About this task
Show all lines from the records below in which the string "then" is present.

Saved entries
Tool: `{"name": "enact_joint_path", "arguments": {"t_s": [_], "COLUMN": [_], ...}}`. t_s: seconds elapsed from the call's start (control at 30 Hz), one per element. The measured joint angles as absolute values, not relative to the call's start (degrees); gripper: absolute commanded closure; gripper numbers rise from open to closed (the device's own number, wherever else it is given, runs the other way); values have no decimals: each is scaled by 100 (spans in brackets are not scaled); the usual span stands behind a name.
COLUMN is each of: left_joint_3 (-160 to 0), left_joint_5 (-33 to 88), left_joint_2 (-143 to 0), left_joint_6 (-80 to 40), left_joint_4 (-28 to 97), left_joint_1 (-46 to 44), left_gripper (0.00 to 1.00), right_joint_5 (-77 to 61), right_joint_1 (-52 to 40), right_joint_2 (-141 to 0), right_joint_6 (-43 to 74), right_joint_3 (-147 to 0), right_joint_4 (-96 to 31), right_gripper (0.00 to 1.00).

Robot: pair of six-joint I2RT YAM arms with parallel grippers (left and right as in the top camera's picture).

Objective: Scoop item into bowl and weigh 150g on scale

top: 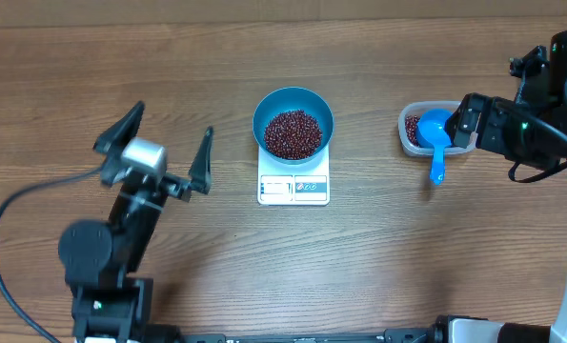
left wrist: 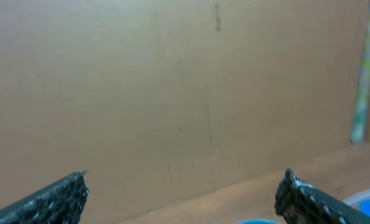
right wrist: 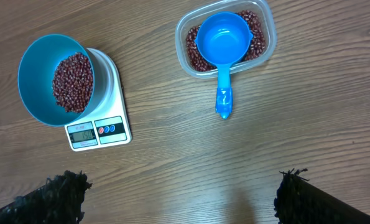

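While both arms' jaws stand spread and empty, beans (right wrist: 73,81) sit in the teal bowl (right wrist: 35,68) on the scale (right wrist: 112,84) mid-counter (right wrist: 172,149); one more full blue scoop (right wrist: 222,40) from the right-hand tub (right wrist: 180,34) risks overshooting.

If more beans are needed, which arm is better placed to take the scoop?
Right. The right gripper, open, hovers beside the blue scoop resting in the bean tub; the left gripper, also open, sits beyond the scale, far from it.
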State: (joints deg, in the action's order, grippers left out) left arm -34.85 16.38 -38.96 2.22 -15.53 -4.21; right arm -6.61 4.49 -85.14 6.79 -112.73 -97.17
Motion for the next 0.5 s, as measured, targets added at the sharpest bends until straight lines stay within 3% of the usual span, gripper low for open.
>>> {"name": "enact_joint_path", "arguments": {"t_s": [0.5], "left_joint_3": [-1785], "left_joint_5": [1739], "left_joint_2": [-1859], "left_joint_6": [-298], "left_joint_4": [-2145], "left_joint_1": [615], "left_gripper": [0], "right_joint_5": [-661], "right_joint_1": [449], "right_joint_2": [-8514], "right_joint_6": [679], "right_joint_3": [-11273], "right_joint_4": [-9714], "right_gripper": [0]}}
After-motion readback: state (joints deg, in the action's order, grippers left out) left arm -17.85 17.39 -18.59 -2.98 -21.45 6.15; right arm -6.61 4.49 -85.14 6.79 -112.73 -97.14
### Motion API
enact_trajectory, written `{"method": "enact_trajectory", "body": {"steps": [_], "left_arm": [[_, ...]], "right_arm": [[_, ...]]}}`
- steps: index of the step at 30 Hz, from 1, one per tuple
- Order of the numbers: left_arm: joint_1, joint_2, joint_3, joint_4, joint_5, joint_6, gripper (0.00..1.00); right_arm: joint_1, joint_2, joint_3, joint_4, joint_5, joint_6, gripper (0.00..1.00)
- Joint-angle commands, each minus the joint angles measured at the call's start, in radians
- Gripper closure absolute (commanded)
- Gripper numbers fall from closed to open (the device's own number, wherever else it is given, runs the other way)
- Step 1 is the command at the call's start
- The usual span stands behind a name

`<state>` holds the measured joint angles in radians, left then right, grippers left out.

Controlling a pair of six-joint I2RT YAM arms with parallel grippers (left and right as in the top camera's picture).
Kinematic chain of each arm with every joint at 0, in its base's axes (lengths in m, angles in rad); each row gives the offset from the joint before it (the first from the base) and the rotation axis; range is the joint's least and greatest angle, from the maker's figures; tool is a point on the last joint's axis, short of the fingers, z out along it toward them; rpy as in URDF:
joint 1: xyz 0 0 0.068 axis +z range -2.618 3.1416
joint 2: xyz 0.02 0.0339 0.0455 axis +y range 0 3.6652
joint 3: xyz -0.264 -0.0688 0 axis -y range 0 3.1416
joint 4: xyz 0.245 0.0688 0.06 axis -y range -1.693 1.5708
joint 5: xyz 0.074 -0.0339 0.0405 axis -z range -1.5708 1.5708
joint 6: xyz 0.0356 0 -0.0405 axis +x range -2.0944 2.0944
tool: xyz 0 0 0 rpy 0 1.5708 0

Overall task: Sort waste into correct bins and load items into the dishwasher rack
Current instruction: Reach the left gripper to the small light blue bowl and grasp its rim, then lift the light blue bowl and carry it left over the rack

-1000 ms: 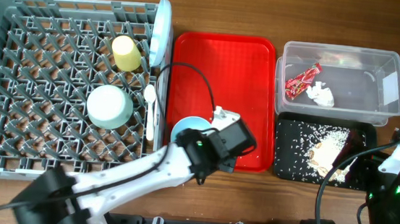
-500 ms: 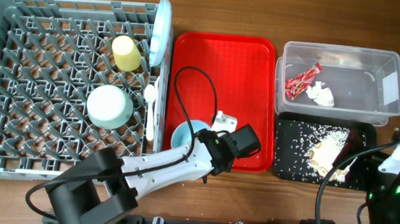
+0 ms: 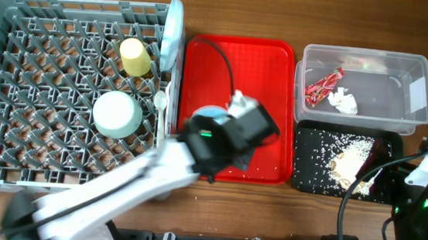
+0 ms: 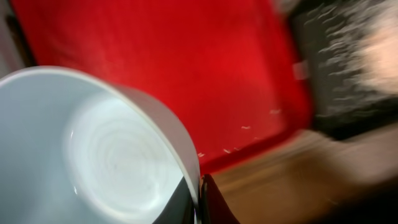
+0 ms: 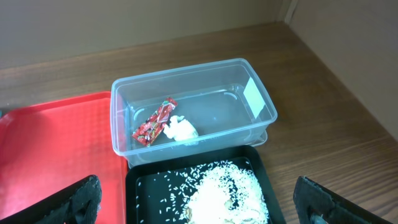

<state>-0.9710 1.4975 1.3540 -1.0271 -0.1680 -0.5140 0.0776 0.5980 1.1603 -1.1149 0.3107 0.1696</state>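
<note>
Rack left of left end effector, carrying plate, cup. Red tray beneath it. Left end effector clamped on bowl rim, bowl over red tray. Right end effector wide open, empty. Tub ahead holds wrapper, napkin. Black tray with rice just below.

Blurred left arm stretches over a red tray, light-blue bowl at its tip; grey rack at left holds yellow cup and upright plate; tub holds wrapper, napkin
</note>
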Motion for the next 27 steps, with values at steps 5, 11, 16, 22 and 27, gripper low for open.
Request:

Result
`<state>` holds the measured joint angles in radians, left then right, grippers left out.
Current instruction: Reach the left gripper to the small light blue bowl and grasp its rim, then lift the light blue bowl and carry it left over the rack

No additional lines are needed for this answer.